What you are asked to do — Beginning with the line that holds "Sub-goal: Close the" in the data below, give again every line through the one that holds "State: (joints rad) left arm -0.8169", exactly as written.

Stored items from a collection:
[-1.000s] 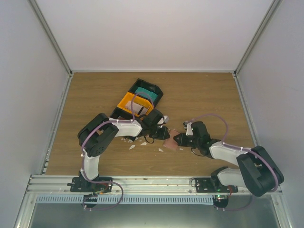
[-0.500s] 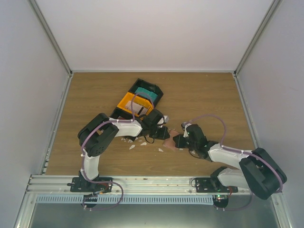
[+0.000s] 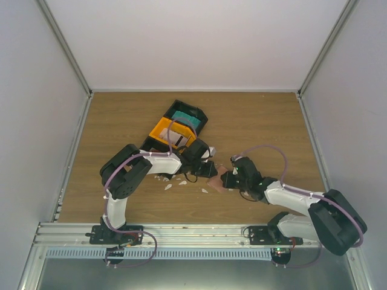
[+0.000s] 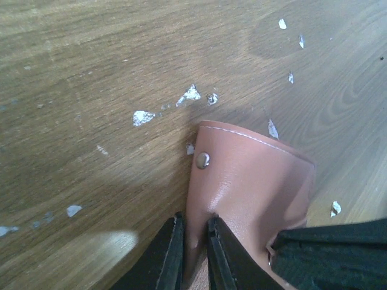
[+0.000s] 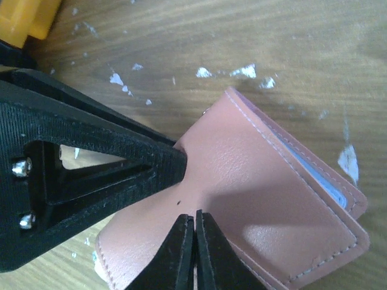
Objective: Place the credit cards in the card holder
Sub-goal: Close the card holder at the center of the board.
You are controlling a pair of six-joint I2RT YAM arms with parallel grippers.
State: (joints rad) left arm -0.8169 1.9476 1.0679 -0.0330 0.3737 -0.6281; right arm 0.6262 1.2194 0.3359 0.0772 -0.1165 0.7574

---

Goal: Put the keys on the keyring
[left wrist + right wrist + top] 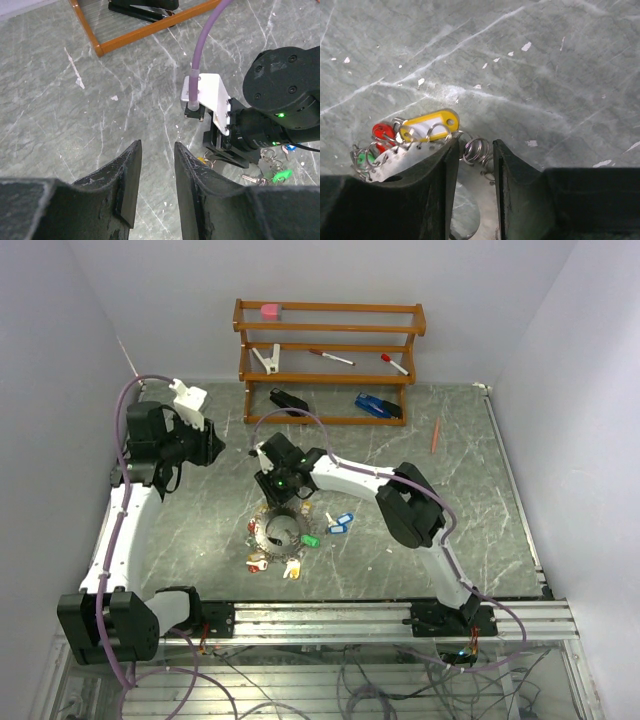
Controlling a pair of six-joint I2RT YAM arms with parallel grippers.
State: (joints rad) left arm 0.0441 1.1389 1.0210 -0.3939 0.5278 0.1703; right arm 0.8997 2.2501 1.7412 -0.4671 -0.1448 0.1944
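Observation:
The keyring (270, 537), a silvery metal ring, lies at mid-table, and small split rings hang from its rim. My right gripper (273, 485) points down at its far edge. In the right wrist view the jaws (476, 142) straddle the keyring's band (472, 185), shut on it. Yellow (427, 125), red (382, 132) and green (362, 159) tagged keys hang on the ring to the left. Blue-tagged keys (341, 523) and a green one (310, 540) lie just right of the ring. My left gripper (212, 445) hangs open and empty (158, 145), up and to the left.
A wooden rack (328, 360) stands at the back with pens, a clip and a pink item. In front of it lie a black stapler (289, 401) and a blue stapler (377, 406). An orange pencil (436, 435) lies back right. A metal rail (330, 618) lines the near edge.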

Output below —
Sub-goal: Close the card holder at the center of the board.
You are controlling a pair of six-joint I2RT YAM arms with parallel grippers.
State: (joints rad) left arm -0.8169 1.9476 1.0679 -0.0330 0.3737 -0.6281; right arm 0.6262 1.2194 0.3359 0.0772 -0.1165 0.7574

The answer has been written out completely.